You’re not wrong! But let’s have a look at the type of a normal array first.

PipeHow:\Blog> (@()).GetType()

IsPublic IsSerial Name                                     BaseType
-------- -------- ----                                     --------
True     True     Object[]                                 System.Array

The result is an array that can only contain elements of the type Object. The reason we get away with putting anything in it is that, as we went through last time, any object we declare inherits from System.Object in .NET, so although the array can have different objects in it, it is still strongly typed to only contain that specific type.

The collection on today’s topic is however not strongly typed, and therefore it can inherently contain anything.

Diving a little deeper, we saw earlier that ArrayList inherits directly from System.Object while Object[] had System.Array as it’s base type.

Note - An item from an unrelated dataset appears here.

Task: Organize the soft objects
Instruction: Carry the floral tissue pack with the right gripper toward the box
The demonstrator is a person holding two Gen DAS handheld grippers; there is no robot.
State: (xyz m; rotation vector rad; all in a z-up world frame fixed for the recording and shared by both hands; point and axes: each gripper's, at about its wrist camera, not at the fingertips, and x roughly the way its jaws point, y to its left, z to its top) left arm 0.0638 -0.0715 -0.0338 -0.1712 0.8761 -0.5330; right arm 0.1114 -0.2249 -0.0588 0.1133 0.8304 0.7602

Last time we looked at the inheritance chain of the results of Get-Service, which looked like this:

PipeHow:\Blog> (Get-Service)[0].PSObject.TypeNames
System.ServiceProcess.ServiceController
System.ComponentModel.Component
System.MarshalByRefObject
System.Object

At the top, so to speak, is unsurprisingly System.Object, but that doesn’t show the entire picture of what type of functionality that the object implements.

Interfaces

In .NET there is something called interfaces, not often touched upon in PowerShell circles, but if you have experience with C# you’ll recognize it. You can think of an interface as a contract defining how a class, such as ArrayList, will behave. Implementing an interface in your class will require you to implement the functionality that the interface has defined, such as certain methods.

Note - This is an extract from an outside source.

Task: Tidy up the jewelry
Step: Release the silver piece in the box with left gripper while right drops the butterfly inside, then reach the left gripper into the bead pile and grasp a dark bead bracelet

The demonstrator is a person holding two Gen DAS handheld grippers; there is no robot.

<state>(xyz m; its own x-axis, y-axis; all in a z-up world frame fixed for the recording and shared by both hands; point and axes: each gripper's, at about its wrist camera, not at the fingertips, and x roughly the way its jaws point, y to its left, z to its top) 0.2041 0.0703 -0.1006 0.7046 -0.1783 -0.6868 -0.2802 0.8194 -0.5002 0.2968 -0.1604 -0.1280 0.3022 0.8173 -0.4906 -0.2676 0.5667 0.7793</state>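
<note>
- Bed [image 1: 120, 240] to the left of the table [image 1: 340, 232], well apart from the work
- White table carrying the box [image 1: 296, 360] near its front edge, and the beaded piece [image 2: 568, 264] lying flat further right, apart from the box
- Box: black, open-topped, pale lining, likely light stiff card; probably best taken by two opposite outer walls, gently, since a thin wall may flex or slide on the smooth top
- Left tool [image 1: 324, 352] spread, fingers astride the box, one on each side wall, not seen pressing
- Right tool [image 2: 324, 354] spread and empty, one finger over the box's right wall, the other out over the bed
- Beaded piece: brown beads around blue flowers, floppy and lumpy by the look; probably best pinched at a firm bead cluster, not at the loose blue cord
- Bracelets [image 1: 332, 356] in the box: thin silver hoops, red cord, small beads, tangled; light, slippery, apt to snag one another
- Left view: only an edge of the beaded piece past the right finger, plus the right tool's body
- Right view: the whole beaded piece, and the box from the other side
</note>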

In PowerShell we can find out what interfaces something has implemented by looking at the underlying type.

PipeHow:\Blog> $ArrayList.GetType().GetInterfaces()

IsPublic IsSerial Name                                     BaseType
-------- -------- ----                                     --------
True     False    IList
True     False    ICollection
True     False    IEnumerable
True     False    ICloneable

Naming conventions of interfaces dictate that they should start with a capital I and we can see that it implements a few of them. We could dive into the rabbit hole of exploring the interfaces one by one to see what members they implement but it would make for a very long post, so if you’re curious I suggest that you have a look at the documentation of the interfaces as they contain some useful information in understanding why collections behave like they do.

ArrayList vs Array

Next up is of course to compare the interfaces with our good old Array. To keep you from scrolling up and down, let’s use Compare-Object!

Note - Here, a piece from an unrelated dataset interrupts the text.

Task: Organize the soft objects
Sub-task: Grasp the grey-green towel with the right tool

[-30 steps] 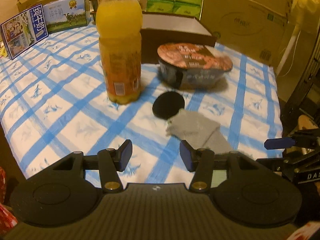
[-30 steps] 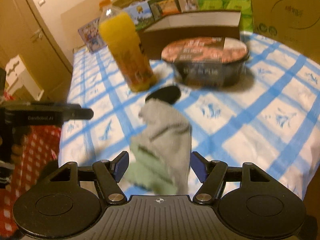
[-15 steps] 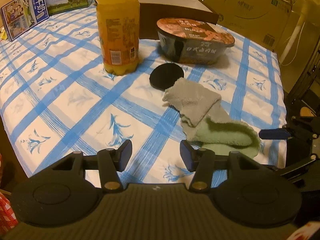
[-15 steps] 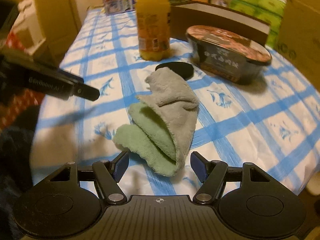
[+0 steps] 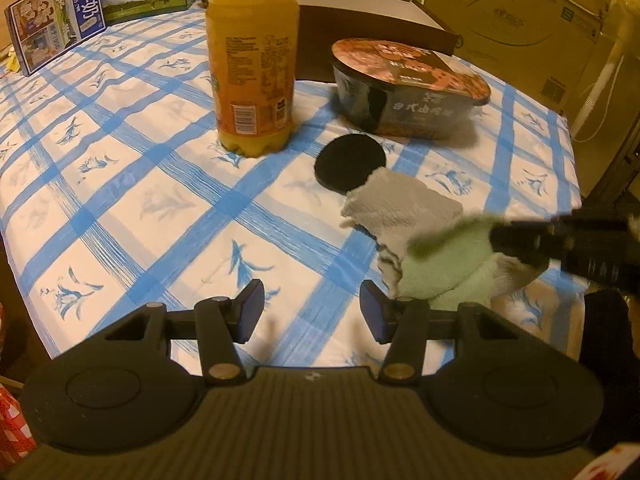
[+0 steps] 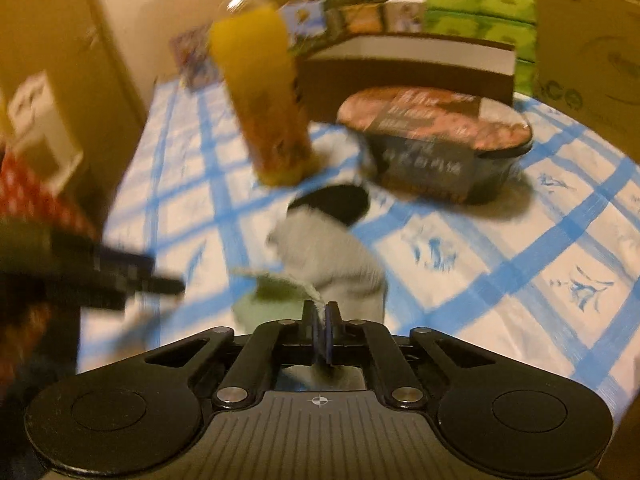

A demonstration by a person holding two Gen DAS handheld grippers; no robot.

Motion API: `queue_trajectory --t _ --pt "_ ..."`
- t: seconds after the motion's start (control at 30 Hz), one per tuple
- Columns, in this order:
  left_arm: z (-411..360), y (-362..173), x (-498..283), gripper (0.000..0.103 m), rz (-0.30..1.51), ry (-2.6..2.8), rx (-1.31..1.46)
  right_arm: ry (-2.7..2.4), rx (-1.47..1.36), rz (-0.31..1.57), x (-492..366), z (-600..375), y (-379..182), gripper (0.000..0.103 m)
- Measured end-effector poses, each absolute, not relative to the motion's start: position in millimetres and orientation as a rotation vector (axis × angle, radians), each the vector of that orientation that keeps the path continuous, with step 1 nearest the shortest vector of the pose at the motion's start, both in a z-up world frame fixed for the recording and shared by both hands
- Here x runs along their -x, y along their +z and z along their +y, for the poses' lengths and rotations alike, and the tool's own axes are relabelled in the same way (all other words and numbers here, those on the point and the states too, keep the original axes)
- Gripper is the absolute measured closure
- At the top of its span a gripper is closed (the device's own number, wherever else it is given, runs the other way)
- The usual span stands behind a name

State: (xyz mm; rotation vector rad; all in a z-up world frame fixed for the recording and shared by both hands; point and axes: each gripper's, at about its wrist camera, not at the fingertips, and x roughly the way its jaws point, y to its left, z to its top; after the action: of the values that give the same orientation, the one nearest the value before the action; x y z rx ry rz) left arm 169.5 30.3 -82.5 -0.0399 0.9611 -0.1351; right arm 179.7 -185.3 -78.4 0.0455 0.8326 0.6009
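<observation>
On the blue-checked tablecloth [image 5: 132, 184] in front of you lies the soft cloth [image 5: 404, 208], grey on one face and pale green on the other, bunched near the table's near right corner. Your right gripper [image 6: 320, 314] has its two fingers pinched together on an edge of that cloth — a sliver of fabric shows between the pads, and the grey body [image 6: 332, 256] hangs forward from them. From the left wrist view that same gripper comes in as a blurred dark bar from the right, over the green part [image 5: 448, 272] of the cloth. Your left gripper [image 5: 312, 310] holds its fingers spread wide apart with nothing between them, above bare tablecloth just left of the cloth.

The far end of the cloth overlaps a flat black disc [image 5: 348, 162]. Beyond the disc stands an upright orange juice bottle [image 5: 252, 64], and just right of it sits a sealed dark noodle bowl [image 5: 408, 88]. Behind the bowl is a brown open box [image 5: 372, 24] — milk cartons [image 5: 56, 28] stand at the far left edge, and a big cardboard box [image 5: 516, 20] at the far right.
</observation>
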Motion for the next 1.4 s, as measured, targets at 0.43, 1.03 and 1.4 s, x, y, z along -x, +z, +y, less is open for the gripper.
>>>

PipeHow:\Blog> Compare-Object (@()).GetType().GetInterfaces() $ArrayList.GetType().GetInterfaces() -IncludeEqual

InputObject                                                     SideIndicator
-----------                                                     -------------
System.Collections.IList                                        ==
System.Collections.ICollection                                  ==
System.ICloneable                                               ==
System.Collections.IEnumerable                                  ==
System.Collections.IStructuralComparable                        <=
System.Collections.IStructuralEquatable                         <=
System.Collections.Generic.IList`1[System.Object]               <=
System.Collections.Generic.ICollection`1[System.Object]         <=
System.Collections.Generic.IEnumerable`1[System.Object]         <=
System.Collections.Generic.IReadOnlyList`1[System.Object]       <=
System.Collections.Generic.IReadOnlyCollection`1[System.Object] <=

From the side indicators we can see that Array implemements the same interfaces as ArrayList, but has a few more as well. This is because Array is a generic class that needs to be typed, as we did during the last post when creating specifically typed arrays, or what PowerShell does for us when creating an Object[]. The `1 is the .NET representation of how many type parameters there are on the given generic type, its so-called arity. For some type of collections in future posts we’ll see `2 instead, so stay tuned for that excitement!

Actually looking through the list gives us some hints to why Arrays behave like they do and it explains why it needs to create new arrays whenever the size is modified, they’re read-only!

Arraylists have plenty of methods you can explore by using Get-Member, and while some are shared with arrays as shown above, some are different as well. The main one to use is of course Add and something to keep in mind when using it is that it will output the index of the element it just stored.

You may want to suppress this output unless you’re going to use it, which is possible using a few different ways depending on if you’re after readability or performance, from top to bottom as follows.

PipeHow:\Blog> $ArrayList.Add(1) | Out-Null
PipeHow:\Blog> [void]$ArrayList.Add(1)
PipeHow:\Blog> $null = $ArrayList.Add(1)

Let’s finish up with a comparison of performance between an Array and an ArrayList now that we’ve gone through some structural differences between the classes.

function New-LargeArray {
    param([int]$Size)
    $Array = @()
    for ($i = 0; $i -lt $Size; $i++) {
        $Array += $i
    }
    Write-Output $Array
}

function New-LargeArrayList {
    param([int]$Size)
    $ArrayList = New-Object System.Collections.ArrayList
    for ($i = 0; $i -lt $Size; $i++) {
        $ArrayList.Add($i)
    }
    Write-Output $ArrayList
}

Above are a couple of functions just like in the last post, to help us measure the performance when adding a lot of elements to the two types of collections.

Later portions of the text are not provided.